BACKGROUND: Prior studies have identified that survivors of childhood acute lymphoblastic leukemia (ALL) report poor health status. It is unknown how risk-stratified therapy impacts the health status of ALL survivors.
METHODS: We estimated and compared the prevalence of self-reported poor health status among adult (≥18 years) survivors of childhood ALL diagnosed at age <21 years from 1970 to 1999 and sibling controls, excluding proxy reports. Therapy combinations defined treatment groups representative of 1970s therapy ( 70s), standard- and high-risk 1980s and 1990s therapy ( 80sSR, 80sHR, 90sSR, 90sHR), and relapse/bone marrow transplant ( R/BMT). Log-binomial models, adjusted for clinical and demographic factors, compared outcomes between groups using prevalence ratios (PR) with 95% confidence intervals (CI).
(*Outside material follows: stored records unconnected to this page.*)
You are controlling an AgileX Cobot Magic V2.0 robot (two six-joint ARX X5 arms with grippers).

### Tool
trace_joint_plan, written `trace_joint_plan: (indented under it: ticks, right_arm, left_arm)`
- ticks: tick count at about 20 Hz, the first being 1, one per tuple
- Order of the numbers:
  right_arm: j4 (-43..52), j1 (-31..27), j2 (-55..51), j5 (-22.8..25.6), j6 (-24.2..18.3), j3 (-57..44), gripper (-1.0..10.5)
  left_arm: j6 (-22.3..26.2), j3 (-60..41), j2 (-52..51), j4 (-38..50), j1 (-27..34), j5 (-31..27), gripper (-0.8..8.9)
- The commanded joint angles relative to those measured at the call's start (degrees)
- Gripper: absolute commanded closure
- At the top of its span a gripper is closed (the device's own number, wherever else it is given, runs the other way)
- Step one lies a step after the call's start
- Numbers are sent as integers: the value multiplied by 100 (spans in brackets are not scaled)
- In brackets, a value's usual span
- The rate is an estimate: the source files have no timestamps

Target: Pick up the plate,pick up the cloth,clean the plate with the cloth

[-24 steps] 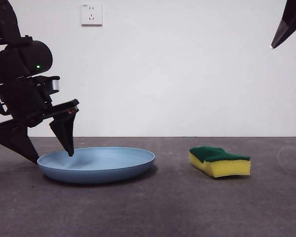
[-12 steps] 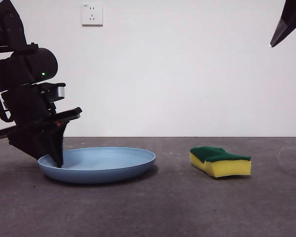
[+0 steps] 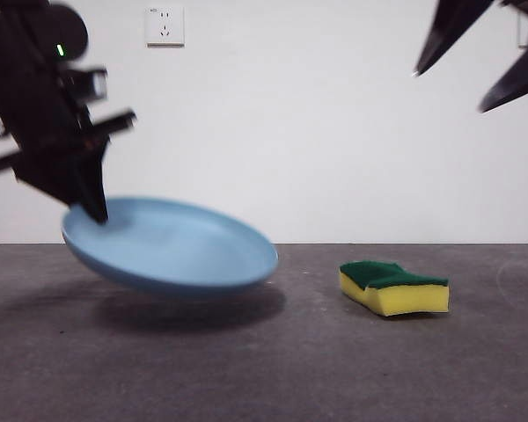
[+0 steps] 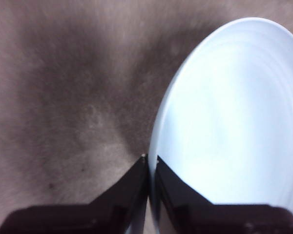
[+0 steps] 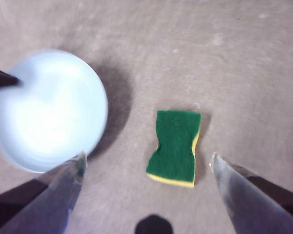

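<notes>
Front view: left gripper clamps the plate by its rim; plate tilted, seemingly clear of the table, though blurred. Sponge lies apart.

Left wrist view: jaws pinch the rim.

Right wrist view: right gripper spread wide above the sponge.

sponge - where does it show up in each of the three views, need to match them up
Front view: the sponge lies on the table right of centre, clear of the lifted plate.
Left wrist view: not in it; only the plate, clamped at its rim by the left gripper.
Right wrist view: green top up, between the open right gripper jaws, beside the plate.
Shared landmark: the plate.
</notes>
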Motion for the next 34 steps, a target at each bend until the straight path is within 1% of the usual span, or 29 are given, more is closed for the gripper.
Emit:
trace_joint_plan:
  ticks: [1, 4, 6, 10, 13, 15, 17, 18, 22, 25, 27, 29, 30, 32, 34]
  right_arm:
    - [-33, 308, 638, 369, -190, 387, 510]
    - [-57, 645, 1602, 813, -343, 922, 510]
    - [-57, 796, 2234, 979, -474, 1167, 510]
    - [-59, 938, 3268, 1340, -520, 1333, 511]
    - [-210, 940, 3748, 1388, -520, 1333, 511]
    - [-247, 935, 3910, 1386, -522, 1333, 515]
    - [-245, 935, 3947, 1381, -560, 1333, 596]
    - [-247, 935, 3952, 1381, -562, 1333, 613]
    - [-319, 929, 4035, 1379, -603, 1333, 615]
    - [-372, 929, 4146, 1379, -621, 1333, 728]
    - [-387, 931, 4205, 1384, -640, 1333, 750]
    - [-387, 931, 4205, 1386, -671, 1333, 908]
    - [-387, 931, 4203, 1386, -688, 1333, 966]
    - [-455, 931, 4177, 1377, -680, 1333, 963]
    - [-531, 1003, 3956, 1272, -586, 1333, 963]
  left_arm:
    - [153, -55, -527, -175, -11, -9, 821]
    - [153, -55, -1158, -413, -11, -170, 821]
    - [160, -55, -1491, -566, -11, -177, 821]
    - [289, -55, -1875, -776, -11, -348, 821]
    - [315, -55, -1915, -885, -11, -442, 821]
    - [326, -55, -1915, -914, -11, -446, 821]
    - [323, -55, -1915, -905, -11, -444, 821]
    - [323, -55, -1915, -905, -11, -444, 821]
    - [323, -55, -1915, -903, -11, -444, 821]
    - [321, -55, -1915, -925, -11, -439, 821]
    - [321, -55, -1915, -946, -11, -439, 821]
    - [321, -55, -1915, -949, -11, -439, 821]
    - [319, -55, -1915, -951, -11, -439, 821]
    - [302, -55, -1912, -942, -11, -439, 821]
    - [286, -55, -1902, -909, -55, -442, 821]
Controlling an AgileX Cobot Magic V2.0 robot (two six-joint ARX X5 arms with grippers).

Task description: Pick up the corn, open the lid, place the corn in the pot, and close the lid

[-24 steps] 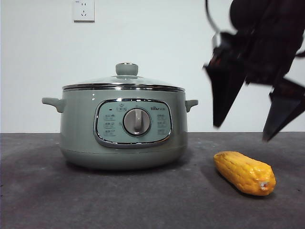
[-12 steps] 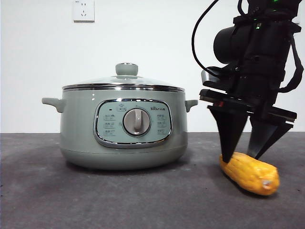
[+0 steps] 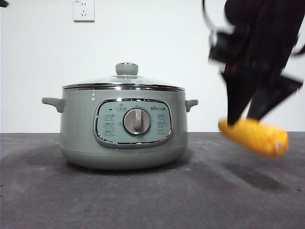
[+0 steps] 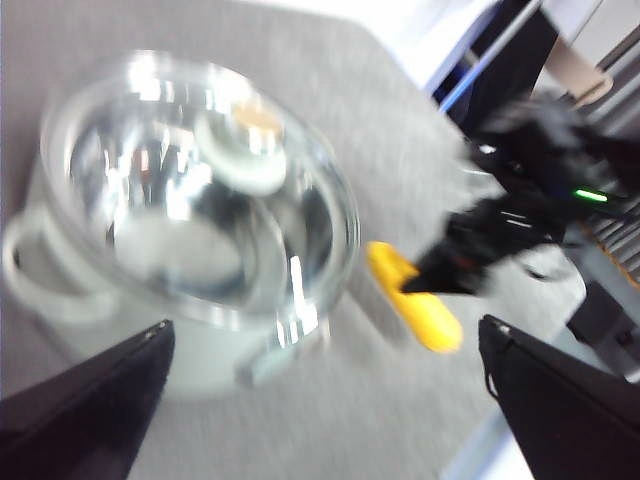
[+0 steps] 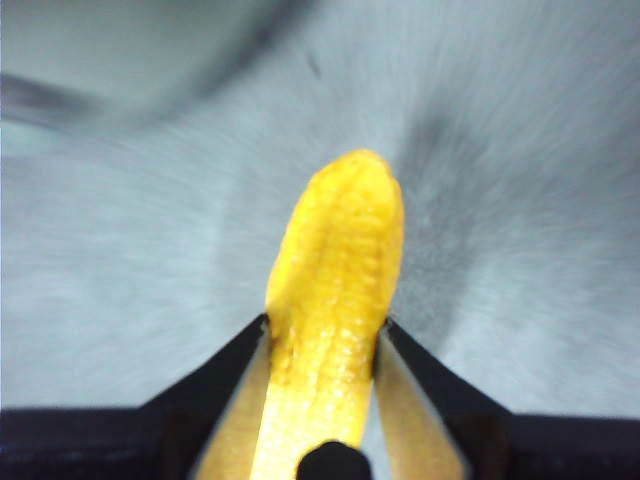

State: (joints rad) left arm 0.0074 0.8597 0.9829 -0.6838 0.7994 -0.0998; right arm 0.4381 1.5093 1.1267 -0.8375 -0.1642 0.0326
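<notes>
My right tool [image 3: 248, 112] is clamped on the corn [image 3: 255, 136]; in the right wrist view the two black jaws press on both sides of the cob [image 5: 335, 330] and its far end sticks out past them. In the front view the corn hangs in the air above the table [image 3: 143, 195], a little tilted, with a shadow on the table below it. It is to the right of the pot [image 3: 123, 129] and apart from it. The lid [image 3: 125, 82] sits closed on the pot, with the knob on top. My left tool [image 4: 320, 400] is above the pot, with its jaws wide apart and nothing between them. Its view is blurred, but I see there the lid [image 4: 200, 190] from above and the corn [image 4: 415, 298] beside the pot.
</notes>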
RESULTS: Among 5,119 survivors and 4,693 siblings, survivors were more likely to report poor health status in each domain including poor general health (13.5% vs. 7.4%; PR = 1.92; 95% CI, 1.69-2.19). Compared with 70s, 90sSR and 90sHR were less likely to report poor general health ( 90sSR: PR = 0.75; 95% CI, 0.57-0.98; 90sHR: PR = 0.58; 95% CI, 0.39-0.87), functional impairment ( 90sSR: PR = 0.56; 95% CI, 0.42-0.76; 90sHR: PR = 0.63; 95% CI, 0.42-0.95), and activity limitations ( 90sSR: 0.61; 95% CI, 0.45-0.83; 90sHR: PR = 0.59; 95% CI, 0.38-0.91). An added adjustment for chronic conditions in multivariable models partially attenuated 90sSR risk estimates.
CONCLUSIONS: Risk-stratified ALL therapy has succeeded in reducing risk for poor general health, functional impairment, and activity limitations among more recent survivors of standard- and high-risk therapy.
IMPACT: Future research into the relationship between risk-stratified therapy, health status, and late health outcomes may provide new opportunities to further improve late morbidity among survivors.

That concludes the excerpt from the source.